PocketFlow is an open-source framework from Tencent to automatically compress and optimize deep learning models. Especially edge devices such as mobile phones or IoT devices can be very limited on computing resources so sacrificing a bit of model performance for a much smaller memory footprint and lower computational requirements is a smart tradeoff.
PocketFlow offers a toolkit to improve or retain inference efficiency in a compressed model with little or no performance degradation. With the desired compression and/or acceleration ratios it will automatically choose proper hyperparameters to generate a highly efficient compressed model for deployment.
In this article we show an example of a ResNet-20 model pre-trained with the CIFAR-10 dataset and compress it with PocketFlow on the Valohai platform.
Start by signing up as Valohai user if you haven’t already. After signing in, create a new project and link it with example repository using the settings/repository tab.
All the settings and parameters are set to very light defaults for quick test run, so one can safely test the execution as is.
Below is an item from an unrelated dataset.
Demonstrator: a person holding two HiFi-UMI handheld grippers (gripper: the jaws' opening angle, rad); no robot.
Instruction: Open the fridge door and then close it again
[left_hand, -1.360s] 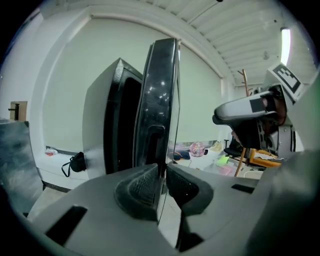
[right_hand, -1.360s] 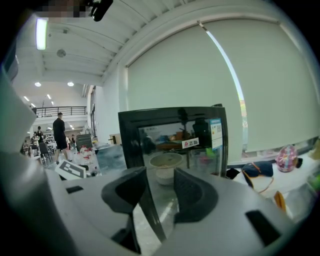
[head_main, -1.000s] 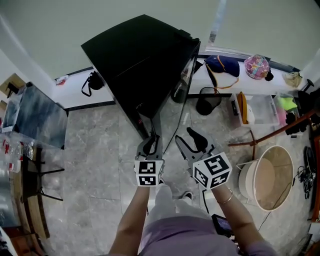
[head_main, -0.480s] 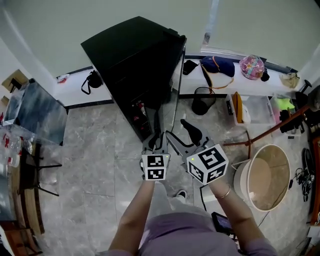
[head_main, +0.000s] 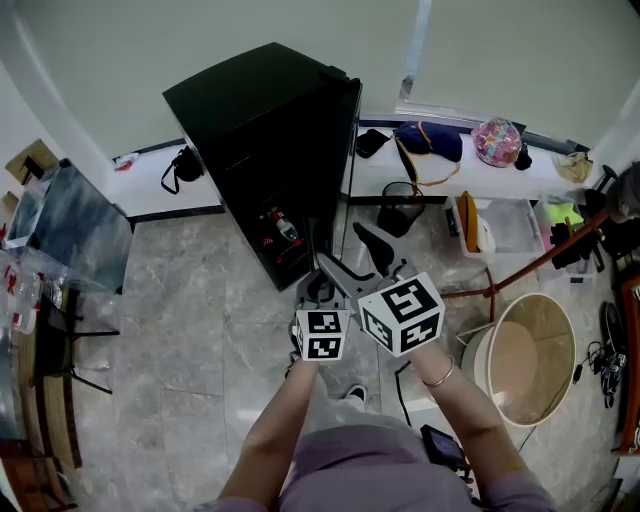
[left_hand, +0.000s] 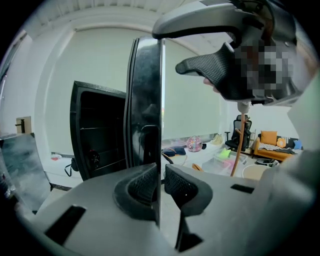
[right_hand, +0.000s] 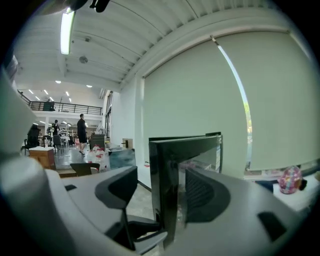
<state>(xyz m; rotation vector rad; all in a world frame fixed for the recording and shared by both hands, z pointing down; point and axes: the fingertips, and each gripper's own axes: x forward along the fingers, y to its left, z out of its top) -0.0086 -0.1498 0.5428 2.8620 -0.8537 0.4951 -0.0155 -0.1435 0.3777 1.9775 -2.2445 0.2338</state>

Valohai downloads the necessary input data for you based on the configuration file. In this case it is the pre-trained model and the dataset it was trained with.
For this example we are using ResNet-20 model and CIFAR-10 dataset.
Evaluating the Uncompressed Model
Before using PocketFlow to compress a model, we need to measure the model’s current performance so we can compare it to the compressed performance afterwards.
Our baseline uncompressed accuracy comes out as approximately 92% .
PocketFlow comes with three categories of compression algorithms.
Channel pruning is an algorithm that trims entire channels of a convolutional neural network (CNN), based on their impact for the performance of the model.
Weight sparsification is the same thing conducted at a lower level. Instead of pruning entire channels, it trims out individual weights.
Weight quantization aims to figure out which high accuracy (for example 32-bit) weights can be replaced with lower accuracy (for example 8-bit) counterparts, without sacrificing model performance.
In this example we will execute a specific channel pruning algorithm called discrimination-aware channel pruning (Zhuang et al., 2018).
More details about the algorithm:
For our execution, we will use these parameters:
batch_size is how many images to run through per batch.
dcp_nb_iters_block and dcp_nb_iters_layer tell the algorithm how many iterations to use per block and layer when figuring out which channels to prune.
dcp_prune_ratio is how much to compress. In this case it is 0.33 , which means compressed model will be ⅓ the size of the original.
np_epochs_rat is the ratio of how much we re-train the model after the compression. Higher value simply trains longer.
samples is how many images we use for final evaluation.
Evaluating Compressed Model
After the compression, the model still needs to be retrained and finally we can measure the actual compressed performance.
From the graph above, we see that compressing the model down to ⅓ of its original size had only a small effect on it’s performance.
Final accuracy was 91.3% , which is only a 0.7% drop from the original.